Search term "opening": copy each line of the data containing it.

- - - -

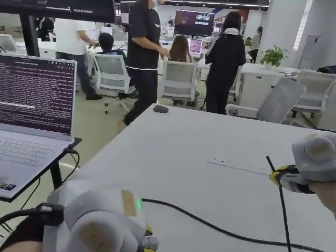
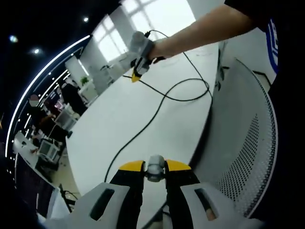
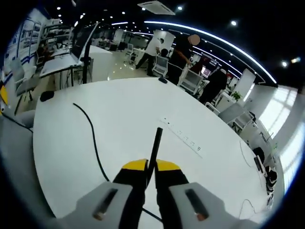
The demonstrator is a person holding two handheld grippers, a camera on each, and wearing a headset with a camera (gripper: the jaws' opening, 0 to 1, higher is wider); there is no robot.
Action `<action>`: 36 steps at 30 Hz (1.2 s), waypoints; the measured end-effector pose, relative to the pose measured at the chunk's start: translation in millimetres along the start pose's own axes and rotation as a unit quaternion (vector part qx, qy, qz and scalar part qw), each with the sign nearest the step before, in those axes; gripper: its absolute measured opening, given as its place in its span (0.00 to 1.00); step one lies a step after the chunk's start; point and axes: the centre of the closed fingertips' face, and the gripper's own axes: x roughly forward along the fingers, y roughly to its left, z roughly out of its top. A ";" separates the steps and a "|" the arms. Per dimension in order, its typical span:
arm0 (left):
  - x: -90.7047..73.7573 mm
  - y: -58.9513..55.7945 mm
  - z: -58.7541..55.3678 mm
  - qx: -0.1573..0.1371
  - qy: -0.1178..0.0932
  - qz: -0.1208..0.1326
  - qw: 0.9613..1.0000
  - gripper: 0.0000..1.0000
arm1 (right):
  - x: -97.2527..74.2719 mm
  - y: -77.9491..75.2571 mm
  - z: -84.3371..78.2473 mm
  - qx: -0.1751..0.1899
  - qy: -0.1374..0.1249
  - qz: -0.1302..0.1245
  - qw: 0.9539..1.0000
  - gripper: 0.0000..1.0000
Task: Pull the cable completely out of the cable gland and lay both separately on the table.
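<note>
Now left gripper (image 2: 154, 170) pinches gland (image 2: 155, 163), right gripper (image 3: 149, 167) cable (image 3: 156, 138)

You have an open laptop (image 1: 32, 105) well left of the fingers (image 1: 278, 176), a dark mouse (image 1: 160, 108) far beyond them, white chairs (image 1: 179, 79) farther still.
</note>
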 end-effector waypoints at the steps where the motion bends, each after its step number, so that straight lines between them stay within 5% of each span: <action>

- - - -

§ ANSWER FOR THIS EXERCISE
The demonstrator is a person holding two handheld grippers, a camera on each, and wearing a headset with a camera (gripper: the jaws' opening, 0 to 1, higher is wider); there is no robot.
Action `<action>`: 36 steps at 30 Hz (1.2 s), waypoints; the measured end-effector pose, relative to the pose measured at the chunk's start: translation in millimetres along the start pose's own axes and rotation as a unit quaternion (vector part qx, qy, qz and scalar part qw), each with the sign nearest the step before, in those axes; gripper: its absolute measured opening, given as its place in its span (0.00 to 1.00); step one lies a step after the chunk's start; point and axes: the centre of the closed fingertips' face, and the gripper's own axes: x roughly forward along the fingers, y roughly to its left, z roughly out of its top. A ";" separates the steps and a "|" the arms. Per dimension in order, its typical span:

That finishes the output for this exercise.